Switch to DataTables #20

alyst · 2016-10-01T15:54:23Z

Convert from using DataArrays to NullableArrays and NullableCategoricalArrays.
Fixes #19, closes #17.

alyst · 2016-10-01T16:01:28Z

JuliaData/DataFrames.jl#1008 is not tagged yet, what is the best way to use the current master of DataFrames.jl for Travis and AppVeyor?

ararslan · 2016-10-01T17:43:52Z

what is the best way to use the current master of DataFrames.jl for Travis and AppVeyor?

I don't think you can... not sure though. I bet @tkelman would know.

nalimilan · 2016-10-01T18:17:42Z

src/convert.jl

+_zero_nas{R}(::Type{R}, v::Vector{Int32}) = [x != R_NA_INT32 ? R(x) : zero(R) for x in v]
+
+# convert R factor into NullableCategoricalArray{String}
+# TODO option to convert into Symbol etc?


I don't think converting to symbols would be useful. The strings are stored in a pool anyway, so sharing storage doesn't gain us much, and symbols aren't really supposed to be used for user data.

nalimilan · 2016-10-01T18:23:35Z

src/convert.jl

 end

 function sexp2julia(rex::RSEXPREC)
    warn("Conversion of $(typeof(rex)) to Julia is not implemented")
    return nothing
 end

+# FIXME remove when anynull(NullableCategoricalArray) would be available
+_anynull{T,N,R}(A::NullableCategoricalArray{T,N,R}) = any(A.refs == zero(R))


Did you mean .==? Anyway, you can avoid an allocation using any(x -> x!=0, A.refs).

Adding anynull(x::NullableCategoricalArray) would be a good idea, though that will require adding NullableArrays as a dependency. Another approach would be to see whether we can get any(isnull, A) to be optimized automatically. Anyway, PR welcome in the meantime.

See JuliaData/CategoricalArrays.jl#25.

nalimilan · 2016-10-01T18:24:39Z

src/convert.jl

+
+# convert nullable array without nulls into non-nullable array
+# `A` is expected to contain no nulls
+_dropnonulls(A::NullableArray) = A.values


This already exists in NullableArrays.jl, it's called dropnull (and it should also be added to CategoricalArrays).

This is different from dropnull(), it's for simple cases when there are no NAs, so no searches/(re)allocations are required.

Ah, I see. Yet the name is confusing, as it definitely doesn't drop non-null values.

nalimilan · 2016-10-01T18:27:22Z

src/convert.jl

-    nas = namask(rv)
-    hasna = any(nas)
+    # FIXME forceNullable option to always convert to NullableArray
+    jv = _nullable(rv)


The new approach seems a bit wasteful, since you build a Nullable(Categorical)Array before potentially converting it back to a non-nullable array. You could continue checking namask first, and only build the nullable array if needed.

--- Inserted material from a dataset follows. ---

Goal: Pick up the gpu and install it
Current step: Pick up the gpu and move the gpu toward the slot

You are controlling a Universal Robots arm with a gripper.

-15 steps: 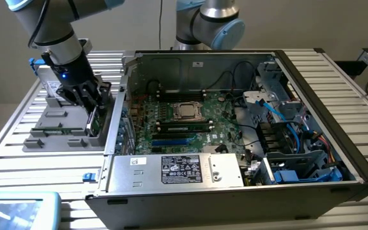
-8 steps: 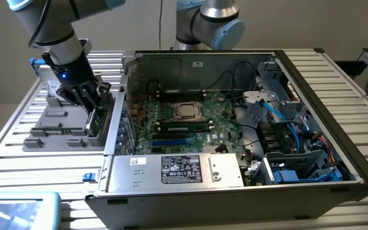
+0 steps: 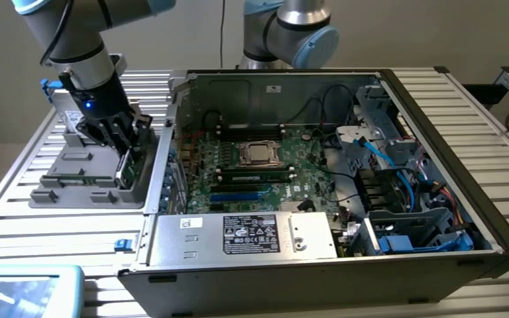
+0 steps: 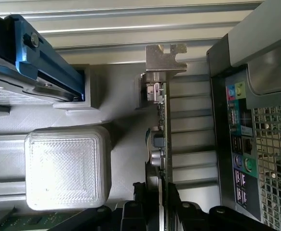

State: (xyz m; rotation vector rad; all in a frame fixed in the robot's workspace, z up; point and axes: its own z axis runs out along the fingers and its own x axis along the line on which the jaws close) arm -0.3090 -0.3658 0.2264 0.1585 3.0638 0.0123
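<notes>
While claw [image 4: 154, 195] grips edge-on gpu [image 4: 161, 122], bracket [image 4: 165, 57] points away.

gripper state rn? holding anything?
Gripper: fingers closed on the gpu, which stands on edge in the gray holder.

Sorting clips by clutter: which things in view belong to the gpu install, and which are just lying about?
In the job:
gpu, on edge in the grey holder
claw, at the gpu
open computer case

Lying about:
drive with blue rail
green memory stick
blue-framed screen
</notes>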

The idea is that _nullable() handles the creation of a nullable vector of appropriate type (categorical/normal) and if it turns out there are no nulls, the conversion to a non-null version is done by _dropnonulls() (no reallocation needed). This would be handy when/if forceNullable is introduced.

You could still pass force_nullable=false to that function, and check for that before creating the nullable array.

nalimilan · 2016-10-01T18:30:48Z

test/RDA.jl

    df[:cplx] = Complex128[1.1+0.5im, 1.0im]
    @test isequal(sexp2julia(load("$testdir/data/types.rda",convert=false)["df"]), df)
    @test isequal(sexp2julia(load("$testdir/data/types_ascii.rda",convert=false)["df"]), df)

-    df[2, :] = NA
+    for col in DataFrames.columns(df)
+        col[2] = Nullable{eltype(col)}() # FIXME nullify!() is not supported by CategoricalArrays


I don't understand. Doesn't df[2, :] = Nullable() work here?

It does, thanks for the hint. Not used to the capabilities of NullableArrays yet.

nalimilan · 2016-10-01T18:31:50Z

test/RDA.jl

    append!(df, df[2, :])
    df[3, :num] = NaN
-    df[:, :cplx] = @data [NA, @compat(Complex128(1,NaN)), NaN]
+    df[:, :cplx] = NullableArray{Complex128}(Nullable{Complex128}[Nullable{Complex128}(), Complex128(1,NaN), NaN])


If you drop support for 0.4, NullableArray([Nullable(), Complex128(1,NaN), NaN]) should work.

nalimilan · 2016-10-01T18:32:15Z

test/RDA.jl

    @test isequal(sexp2julia(load("$testdir/data/NAs.rda",convert=false)["df"]), df)
    # ASCII format saves NaN as NA
-    df[3, :num] = NA
-    df[:, :cplx] = @data [NA, NA, NA]
+    df[3, :num] = Nullable{Complex128}()


Nullable() is enough here and below.

alyst · 2016-10-01T19:05:07Z

@nalimilan Thanks for the review! I've updated the PR.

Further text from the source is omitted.